Шест стоял теперь вертикально, до конца балета оставалось четыре такта. В зале повисла ужасающая тишина, жандармы и участники беспорядков повернулись и, словно под гипнозом, смотрели на сцену. Движения Ла Жарретьер становились все более судорожными, агонизирующими — выражение ее обычно безжизненного лица еще несколько лет тревожило сны сидевших в первом ряду. Музыка Порсепича стала почти оглушающей — от тональности не осталось и следа, ноты разлетались одновременно и хаотично, будто осколки бомбы духовые и струнные нельзя было отличить от ударных; в это время по шесту потекла кровь, и насаженная на него девушка затихла; разрыв последнего аккорда наполнил театр, заметался эхом, повис и замер. Кто-то вырубил освещение сцены, кто-то побежал опускать занавес.
Он так и не открылся. Мелани должна была надеть защитное металлическое приспособление, своего рода пояс целомудрия, в которое вставлялось острие шеста. Но не надела. Заметив кровь, Итагю вызвал из зала врача. Доктор, в порваннной рубашке и с синяком под глазом, опустился на колени рядом с девушкой и объявил, что она мертва.
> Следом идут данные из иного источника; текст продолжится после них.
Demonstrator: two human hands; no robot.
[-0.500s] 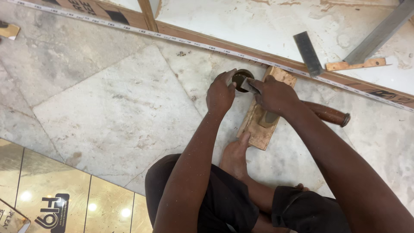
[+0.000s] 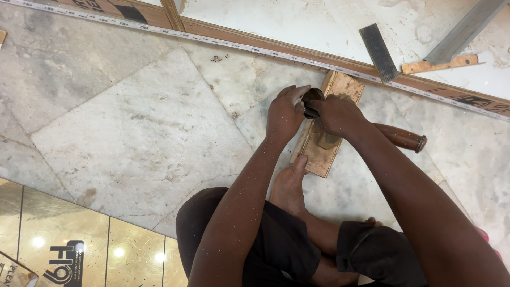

О женщине, ее любовнице, больше ничего не слышали. Согласно некоторым версиям, она билась в истерике за кулисами, и пришлось силой отрывать ее от трупа Мелани, а потом угрожала кроваво отомстить Сатину и Итагю за сговор в убийстве девушки. Вердикт коронера был мягким — смерть от несчастного случая. Может, Мелани, измотанная любовью, возбужденная, как обычно бывает перед премьерой, просто забыла. Украшенная невероятным числом гребней, браслетов, блесток, она могла просто запутаться в этом неодушевленном мире и пренебречь единственным неодушевленным предметом, способным спасти ей жизнь. Итагю думал, что она покончила собой, Сатин отказался говорить о случившемся, Порсепич не высказал никакого мнения. Но забыть этого они так и не смогли.
Ходили слухи, будто примерно неделю спустя леди В. сбежала с неким Сгерраччио, полоумным ирридентистом. По крайней мере, оба одновременно исчезли из Парижа и — как утверждают обитатели Холма — с лица земли.